• Exercise: Transcribe every entry word for word.

• The data:

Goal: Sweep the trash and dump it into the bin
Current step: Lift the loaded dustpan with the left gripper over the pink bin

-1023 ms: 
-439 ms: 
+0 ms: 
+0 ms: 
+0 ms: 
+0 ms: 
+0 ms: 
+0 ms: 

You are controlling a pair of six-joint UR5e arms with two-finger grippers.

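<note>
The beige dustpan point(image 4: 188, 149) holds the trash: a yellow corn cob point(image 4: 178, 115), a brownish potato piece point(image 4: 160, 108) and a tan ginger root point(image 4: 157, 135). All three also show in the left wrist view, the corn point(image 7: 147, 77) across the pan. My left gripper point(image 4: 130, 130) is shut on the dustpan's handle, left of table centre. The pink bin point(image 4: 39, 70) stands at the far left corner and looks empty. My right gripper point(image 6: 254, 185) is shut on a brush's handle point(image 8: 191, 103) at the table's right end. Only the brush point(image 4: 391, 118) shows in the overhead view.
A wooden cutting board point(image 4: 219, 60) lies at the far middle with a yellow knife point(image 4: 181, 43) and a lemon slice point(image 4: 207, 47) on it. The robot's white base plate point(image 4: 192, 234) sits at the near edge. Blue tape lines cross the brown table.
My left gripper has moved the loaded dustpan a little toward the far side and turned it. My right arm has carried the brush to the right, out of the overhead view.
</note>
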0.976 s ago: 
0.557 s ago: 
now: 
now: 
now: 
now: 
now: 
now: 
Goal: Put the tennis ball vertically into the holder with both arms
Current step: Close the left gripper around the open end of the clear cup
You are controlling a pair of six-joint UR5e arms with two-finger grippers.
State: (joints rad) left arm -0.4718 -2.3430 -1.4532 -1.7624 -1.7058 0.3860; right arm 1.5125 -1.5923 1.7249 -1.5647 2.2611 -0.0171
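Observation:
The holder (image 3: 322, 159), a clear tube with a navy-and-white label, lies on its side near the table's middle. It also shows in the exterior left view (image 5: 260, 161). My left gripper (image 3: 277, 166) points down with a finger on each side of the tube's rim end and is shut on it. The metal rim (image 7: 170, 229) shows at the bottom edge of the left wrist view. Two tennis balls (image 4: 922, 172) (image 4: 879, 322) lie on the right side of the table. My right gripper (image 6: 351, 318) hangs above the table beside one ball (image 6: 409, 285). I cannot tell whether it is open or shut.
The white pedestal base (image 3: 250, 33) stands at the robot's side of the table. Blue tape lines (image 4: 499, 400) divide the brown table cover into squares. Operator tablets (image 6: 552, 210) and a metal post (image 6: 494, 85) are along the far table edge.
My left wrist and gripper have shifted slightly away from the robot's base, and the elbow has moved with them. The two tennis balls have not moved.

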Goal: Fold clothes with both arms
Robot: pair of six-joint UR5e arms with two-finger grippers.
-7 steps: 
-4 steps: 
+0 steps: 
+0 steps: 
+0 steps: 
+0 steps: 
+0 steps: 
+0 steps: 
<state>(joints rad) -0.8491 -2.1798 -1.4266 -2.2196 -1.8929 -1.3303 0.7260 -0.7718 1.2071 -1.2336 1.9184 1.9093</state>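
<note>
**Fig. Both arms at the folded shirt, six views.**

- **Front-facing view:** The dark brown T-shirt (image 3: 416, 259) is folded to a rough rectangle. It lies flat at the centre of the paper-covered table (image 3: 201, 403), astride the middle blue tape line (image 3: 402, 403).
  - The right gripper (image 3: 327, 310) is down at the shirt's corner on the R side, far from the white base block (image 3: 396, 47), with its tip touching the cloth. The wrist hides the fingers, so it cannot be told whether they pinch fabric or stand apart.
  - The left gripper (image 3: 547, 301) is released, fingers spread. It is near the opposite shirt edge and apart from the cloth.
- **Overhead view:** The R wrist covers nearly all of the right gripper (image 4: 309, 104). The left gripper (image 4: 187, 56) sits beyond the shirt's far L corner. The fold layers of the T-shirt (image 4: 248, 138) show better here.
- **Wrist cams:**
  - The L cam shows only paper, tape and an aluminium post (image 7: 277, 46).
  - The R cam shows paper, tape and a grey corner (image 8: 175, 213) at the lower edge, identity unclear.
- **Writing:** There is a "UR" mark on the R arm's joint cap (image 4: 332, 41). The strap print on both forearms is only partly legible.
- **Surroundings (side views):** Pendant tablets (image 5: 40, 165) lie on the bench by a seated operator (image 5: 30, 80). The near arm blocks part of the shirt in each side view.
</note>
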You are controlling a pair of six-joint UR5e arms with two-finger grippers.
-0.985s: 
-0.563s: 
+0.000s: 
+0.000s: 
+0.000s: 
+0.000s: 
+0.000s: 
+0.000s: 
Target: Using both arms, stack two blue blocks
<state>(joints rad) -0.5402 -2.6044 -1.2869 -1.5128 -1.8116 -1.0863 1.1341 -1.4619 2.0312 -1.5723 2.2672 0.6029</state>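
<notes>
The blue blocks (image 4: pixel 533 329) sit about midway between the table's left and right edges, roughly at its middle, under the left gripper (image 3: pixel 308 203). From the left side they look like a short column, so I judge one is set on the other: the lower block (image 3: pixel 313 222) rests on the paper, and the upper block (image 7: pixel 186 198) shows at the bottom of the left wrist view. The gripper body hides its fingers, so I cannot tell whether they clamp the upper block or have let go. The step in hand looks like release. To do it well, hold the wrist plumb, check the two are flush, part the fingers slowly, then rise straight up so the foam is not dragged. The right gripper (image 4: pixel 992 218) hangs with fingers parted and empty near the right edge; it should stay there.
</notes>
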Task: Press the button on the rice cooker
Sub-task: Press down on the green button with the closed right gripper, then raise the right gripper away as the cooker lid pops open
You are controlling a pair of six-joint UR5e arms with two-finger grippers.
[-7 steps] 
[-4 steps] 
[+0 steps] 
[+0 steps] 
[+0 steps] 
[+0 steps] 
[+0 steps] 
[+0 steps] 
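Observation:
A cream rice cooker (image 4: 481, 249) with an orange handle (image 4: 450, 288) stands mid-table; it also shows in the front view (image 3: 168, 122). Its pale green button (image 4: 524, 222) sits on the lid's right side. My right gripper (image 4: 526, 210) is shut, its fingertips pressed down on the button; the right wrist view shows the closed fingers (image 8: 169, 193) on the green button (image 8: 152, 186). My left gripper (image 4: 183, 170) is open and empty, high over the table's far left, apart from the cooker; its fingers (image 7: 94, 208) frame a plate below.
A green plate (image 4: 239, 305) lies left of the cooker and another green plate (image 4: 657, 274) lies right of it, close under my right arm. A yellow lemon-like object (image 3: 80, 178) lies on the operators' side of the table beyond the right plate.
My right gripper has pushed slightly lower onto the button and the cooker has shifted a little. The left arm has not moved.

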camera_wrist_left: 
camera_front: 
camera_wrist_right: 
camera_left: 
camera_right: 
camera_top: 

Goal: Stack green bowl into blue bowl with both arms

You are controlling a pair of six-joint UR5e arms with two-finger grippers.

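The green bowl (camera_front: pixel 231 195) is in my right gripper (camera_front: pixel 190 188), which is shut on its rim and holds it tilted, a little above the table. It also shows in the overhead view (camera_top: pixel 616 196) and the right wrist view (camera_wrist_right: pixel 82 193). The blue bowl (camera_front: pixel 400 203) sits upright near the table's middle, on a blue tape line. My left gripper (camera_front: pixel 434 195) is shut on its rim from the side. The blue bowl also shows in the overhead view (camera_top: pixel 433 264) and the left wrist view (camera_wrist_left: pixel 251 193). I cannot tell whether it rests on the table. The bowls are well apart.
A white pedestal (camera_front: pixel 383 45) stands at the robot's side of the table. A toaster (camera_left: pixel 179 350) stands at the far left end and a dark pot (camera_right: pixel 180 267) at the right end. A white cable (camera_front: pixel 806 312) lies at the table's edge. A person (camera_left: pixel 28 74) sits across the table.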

• Result of the exercise:
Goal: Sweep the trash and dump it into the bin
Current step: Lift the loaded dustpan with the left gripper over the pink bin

-1023 ms: 
-439 ms: 
+0 ms: 
+0 ms: 
+0 ms: 
+0 ms: 
+0 ms: 
+0 ms: 

You are controlling a pair of six-joint UR5e arms with two-finger grippers.

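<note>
The beige dustpan point(image 4: 188, 149) holds the trash: a yellow corn cob point(image 4: 178, 115), a brownish potato piece point(image 4: 160, 108) and a tan ginger root point(image 4: 157, 135). All three also show in the left wrist view, the corn point(image 7: 147, 77) across the pan. My left gripper point(image 4: 130, 130) is shut on the dustpan's handle, left of table centre. The pink bin point(image 4: 39, 70) stands at the far left corner and looks empty. My right gripper point(image 6: 254, 185) is shut on a brush's handle point(image 8: 191, 103) at the table's right end. Only the brush point(image 4: 391, 118) shows in the overhead view.
A wooden cutting board point(image 4: 219, 60) lies at the far middle with a yellow knife point(image 4: 181, 43) and a lemon slice point(image 4: 207, 47) on it. The robot's white base plate point(image 4: 192, 234) sits at the near edge. Blue tape lines cross the brown table.
My left gripper has moved the loaded dustpan a little toward the far side and turned it. My right arm has carried the brush to the right, out of the overhead view.
</note>
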0.976 s ago: 
0.557 s ago: 
now: 
now: 
now: 
now: 
now: 
now: 
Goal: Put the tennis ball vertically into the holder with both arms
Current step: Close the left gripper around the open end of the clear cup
You are controlling a pair of six-joint UR5e arms with two-finger grippers.
State: (joints rad) left arm -0.4718 -2.3430 -1.4532 -1.7624 -1.7058 0.3860; right arm 1.5125 -1.5923 1.7249 -1.5647 2.2611 -0.0171
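Observation:
The holder (image 3: 322, 159), a clear tube with a navy-and-white label, lies on its side near the table's middle. It also shows in the exterior left view (image 5: 260, 161). My left gripper (image 3: 277, 166) points down with a finger on each side of the tube's rim end and is shut on it. The metal rim (image 7: 170, 229) shows at the bottom edge of the left wrist view. Two tennis balls (image 4: 922, 172) (image 4: 879, 322) lie on the right side of the table. My right gripper (image 6: 351, 318) hangs above the table beside one ball (image 6: 409, 285). I cannot tell whether it is open or shut.
The white pedestal base (image 3: 250, 33) stands at the robot's side of the table. Blue tape lines (image 4: 499, 400) divide the brown table cover into squares. Operator tablets (image 6: 552, 210) and a metal post (image 6: 494, 85) are along the far table edge.
My left wrist and gripper have shifted slightly away from the robot's base, and the elbow has moved with them. The two tennis balls have not moved.
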
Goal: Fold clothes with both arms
Robot: pair of six-joint UR5e arms with two-finger grippers.
-7 steps: 
-4 steps: 
+0 steps: 
+0 steps: 
+0 steps: 
+0 steps: 
+0 steps: 
+0 steps: 
<state>(joints rad) -0.8491 -2.1798 -1.4266 -2.2196 -1.8929 -1.3303 0.7260 -0.7718 1.2071 -1.2336 1.9184 1.9093</state>
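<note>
**Fig. Both arms at the folded shirt, six views.**

- **Front-facing view:** The dark brown T-shirt (image 3: 416, 259) is folded to a rough rectangle. It lies flat at the centre of the paper-covered table (image 3: 201, 403), astride the middle blue tape line (image 3: 402, 403).
  - The right gripper (image 3: 327, 310) is down at the shirt's corner on the R side, far from the white base block (image 3: 396, 47), with its tip touching the cloth. The wrist hides the fingers, so it cannot be told whether they pinch fabric or stand apart.
  - The left gripper (image 3: 547, 301) is released, fingers spread. It is near the opposite shirt edge and apart from the cloth.
- **Overhead view:** The R wrist covers nearly all of the right gripper (image 4: 309, 104). The left gripper (image 4: 187, 56) sits beyond the shirt's far L corner. The fold layers of the T-shirt (image 4: 248, 138) show better here.
- **Wrist cams:**
  - The L cam shows only paper, tape and an aluminium post (image 7: 277, 46).
  - The R cam shows paper, tape and a grey corner (image 8: 175, 213) at the lower edge, identity unclear.
- **Writing:** There is a "UR" mark on the R arm's joint cap (image 4: 332, 41). The strap print on both forearms is only partly legible.
- **Surroundings (side views):** Pendant tablets (image 5: 40, 165) lie on the bench by a seated operator (image 5: 30, 80). The near arm blocks part of the shirt in each side view.
</note>
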You are controlling a pair of six-joint UR5e arms with two-finger grippers.
-0.985s: 
-0.563s: 
+0.000s: 
+0.000s: 
+0.000s: 
+0.000s: 
+0.000s: 
+0.000s: 
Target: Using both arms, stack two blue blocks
<state>(joints rad) -0.5402 -2.6044 -1.2869 -1.5128 -1.8116 -1.0863 1.1341 -1.4619 2.0312 -1.5723 2.2672 0.6029</state>
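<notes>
The blue blocks (image 4: pixel 533 329) sit about midway between the table's left and right edges, roughly at its middle, under the left gripper (image 3: pixel 308 203). From the left side they look like a short column, so I judge one is set on the other: the lower block (image 3: pixel 313 222) rests on the paper, and the upper block (image 7: pixel 186 198) shows at the bottom of the left wrist view. The gripper body hides its fingers, so I cannot tell whether they clamp the upper block or have let go. The step in hand looks like release. To do it well, hold the wrist plumb, check the two are flush, part the fingers slowly, then rise straight up so the foam is not dragged. The right gripper (image 4: pixel 992 218) hangs with fingers parted and empty near the right edge; it should stay there.
</notes>
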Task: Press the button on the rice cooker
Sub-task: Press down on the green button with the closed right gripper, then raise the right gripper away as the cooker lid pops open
You are controlling a pair of six-joint UR5e arms with two-finger grippers.
[-7 steps] 
[-4 steps] 
[+0 steps] 
[+0 steps] 
[+0 steps] 
[+0 steps] 
[+0 steps] 
[+0 steps] 
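Observation:
A cream rice cooker (image 4: 481, 249) with an orange handle (image 4: 450, 288) stands mid-table; it also shows in the front view (image 3: 168, 122). Its pale green button (image 4: 524, 222) sits on the lid's right side. My right gripper (image 4: 526, 210) is shut, its fingertips pressed down on the button; the right wrist view shows the closed fingers (image 8: 169, 193) on the green button (image 8: 152, 186). My left gripper (image 4: 183, 170) is open and empty, high over the table's far left, apart from the cooker; its fingers (image 7: 94, 208) frame a plate below.
A green plate (image 4: 239, 305) lies left of the cooker and another green plate (image 4: 657, 274) lies right of it, close under my right arm. A yellow lemon-like object (image 3: 80, 178) lies on the operators' side of the table beyond the right plate.
My right gripper has pushed slightly lower onto the button and the cooker has shifted a little. The left arm has not moved.
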
camera_wrist_left: 
camera_front: 
camera_wrist_right: 
camera_left: 
camera_right: 
camera_top: 

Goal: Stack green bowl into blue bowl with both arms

You are controlling a pair of six-joint UR5e arms with two-finger grippers.

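The green bowl (camera_front: pixel 231 195) is in my right gripper (camera_front: pixel 190 188), which is shut on its rim and holds it tilted, a little above the table. It also shows in the overhead view (camera_top: pixel 616 196) and the right wrist view (camera_wrist_right: pixel 82 193). The blue bowl (camera_front: pixel 400 203) sits upright near the table's middle, on a blue tape line. My left gripper (camera_front: pixel 434 195) is shut on its rim from the side. The blue bowl also shows in the overhead view (camera_top: pixel 433 264) and the left wrist view (camera_wrist_left: pixel 251 193). I cannot tell whether it rests on the table. The bowls are well apart.
A white pedestal (camera_front: pixel 383 45) stands at the robot's side of the table. A toaster (camera_left: pixel 179 350) stands at the far left end and a dark pot (camera_right: pixel 180 267) at the right end. A white cable (camera_front: pixel 806 312) lies at the table's edge. A person (camera_left: pixel 28 74) sits across the table.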

With that, the answer is finished.